### Exercise requirements
Beginning at the top of the data below, restate every line word for word until the line containing "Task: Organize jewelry" has been included, and omit the pictures.

### Provided material
━━━━

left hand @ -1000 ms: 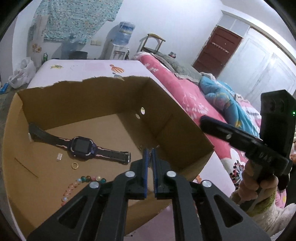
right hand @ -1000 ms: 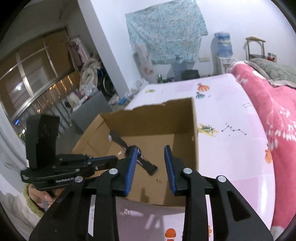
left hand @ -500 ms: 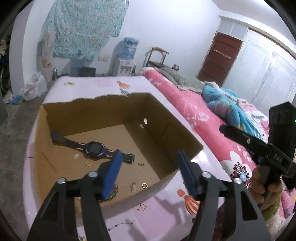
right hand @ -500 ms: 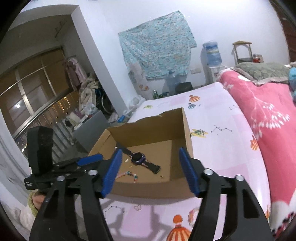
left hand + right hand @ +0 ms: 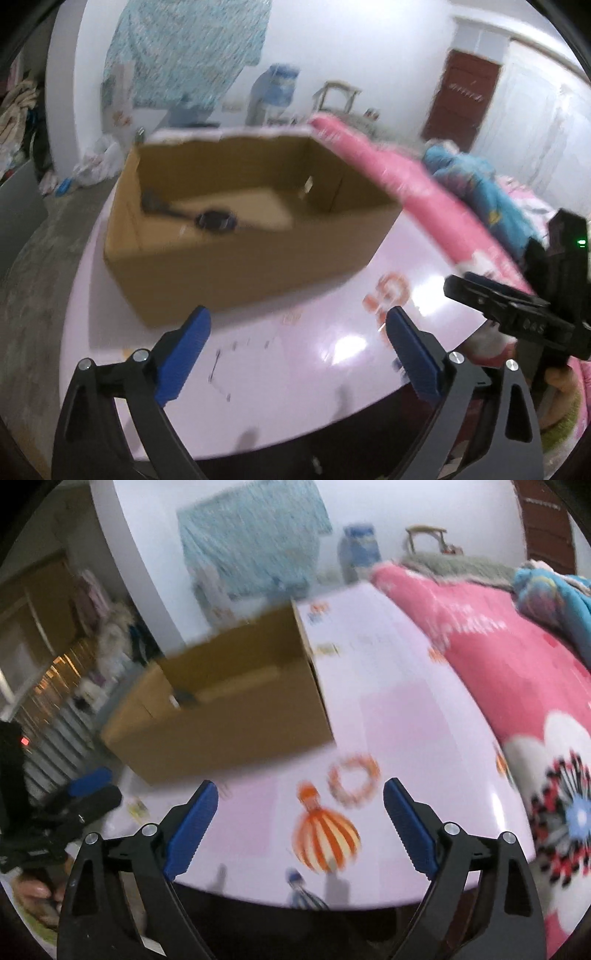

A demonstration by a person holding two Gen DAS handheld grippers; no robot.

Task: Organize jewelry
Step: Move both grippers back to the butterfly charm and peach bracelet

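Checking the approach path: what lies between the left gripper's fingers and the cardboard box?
Left wrist view: only bare pink tabletop between left gripper and cardboard box.

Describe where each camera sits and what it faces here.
Left wrist: on the left tool, jaws opening with nothing between; faces the cardboard box; right tool at right.
Right wrist: on the right tool, jaws opening, empty; faces the pink table; left tool at left.
Shared: box, table.

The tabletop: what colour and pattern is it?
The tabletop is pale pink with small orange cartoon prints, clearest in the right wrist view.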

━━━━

### Answer below
left hand @ -1000 ms: 
right hand @ -1000 ms: 
left hand @ -500 ms: 
right hand @ -500 ms: 
left hand + right hand @ +0 ms: 

A demonstration by a person holding two Gen DAS handheld grippers; no robot.

Task: Organize jewelry

Nothing else remains for the exercise.